Friday, November 13, 2009

We Are Not Guiltless

In decrying the actions of those who force women into prostitution and smuggle them across the world for a fistful of dollars, we forget our own inaction. This inaction is in no way less deplorable, and contributes to the suffering of women in a manner no less tangible. We forget that not every woman who works as a prostitute is physically coerced to do so. Some have no choice because it is the only way they can provide for themselves. There are some who are addicted to horrible drugs, and their only means of feeding their addiction is selling themselves. Others are simply absolutely poor, uneducated and lacking any skills leading to meaningful employment. Forgotten by society, they are left to fend for themselves the only way they can. Such a situation is more prevalent in economic downturns like the one we are experiencing now, so all the more pressing is this problem.

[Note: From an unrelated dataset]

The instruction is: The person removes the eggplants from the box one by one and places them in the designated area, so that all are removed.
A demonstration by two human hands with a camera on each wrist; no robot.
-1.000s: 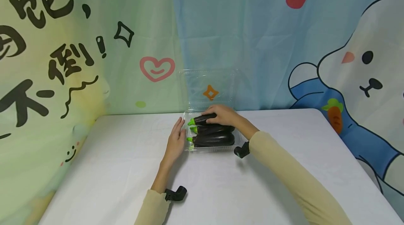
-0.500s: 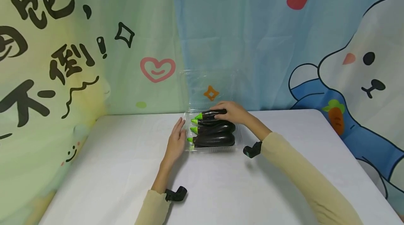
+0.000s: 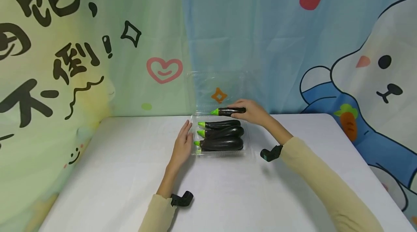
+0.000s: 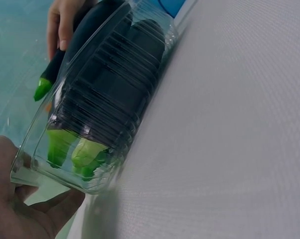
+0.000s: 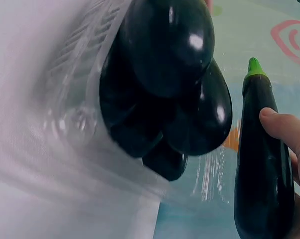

The example I would like to share with you comes out of the Gorbals from another time of economic scarcity; The Great Depression. The Gorbals was a slum in Glasgow, and the greatest in Europe at the time. You may think that our recession is no where near as severe as the Great Depression, that I am blowing the issue out of proportion. Read on, and you will understand.

Ralph Glasser, a Scot who grew up in the Gorbals and went on to Cambridge University, wrote down a conversation he had with a friend of his when he was still an industrial worker in Glasgow. They were walking home through the Saltmarket, an area known as a haven for prostitutes. His friend seemed to want to talk. So, Glasser asked him if he had, “one of them,” before. His friend told him yes, that he was just thinking about the first prostitute he had been with when he was 15. He went on to pour out his soul to Glasser. He told him of how, walking home from work on a payday, she had pulled him off the street, held him tight and told him she would show him, “somethin’ wonderful.” She was so skinny, and so cold, dressed only in rags. She asked him for a shilling for fish and chips. She went and bought them, and waited to eat them until she got back. She huddled against him for warmth as she ate the meal, as if, “she hadnae had anythin’ tae eat fer days.” He went on to explain that she had made him feel as if he was somebody, and what they were doing meant something.

Having descended into silence, Glasser asked his friend if he had ever seen her again. His reply was surprisingly emphatic: “Seen her? Ah wish ah could have stayed wi’ ’er fir ever!” The woman lived in the building next to his family, with an abusive alcoholic husband who didn’t work. Her eyesight had been ruined working as a button-holer, not likely helped by the abuse wrought on her face by her husband. She couldn’t work, and had children to support. He ponders if her sight had been better, she would have recognized him and, “left me alane. Anyway, bein’ hungry an’ cauld, whit can ye say? She needed that shilling.”

She needed that shilling. As do many women, with no other way to earn it. As we wage battle with forces who profit from forcing women into sexual slavery, we can’t forget the marginalised women in our own neighbourhoods, so easy to forget, who are not forced into prostitution by an individual’s actions, but our inaction. No effort to force change can ignore these neglected souls, or we commit a crime as grave as those we mean to combat. We must ask: will we be judged by our valiant actions, or our ignoble neglect? Will we be heroes to women across the globe, yet the accomplices to the oppression of our own abused and marginalized women?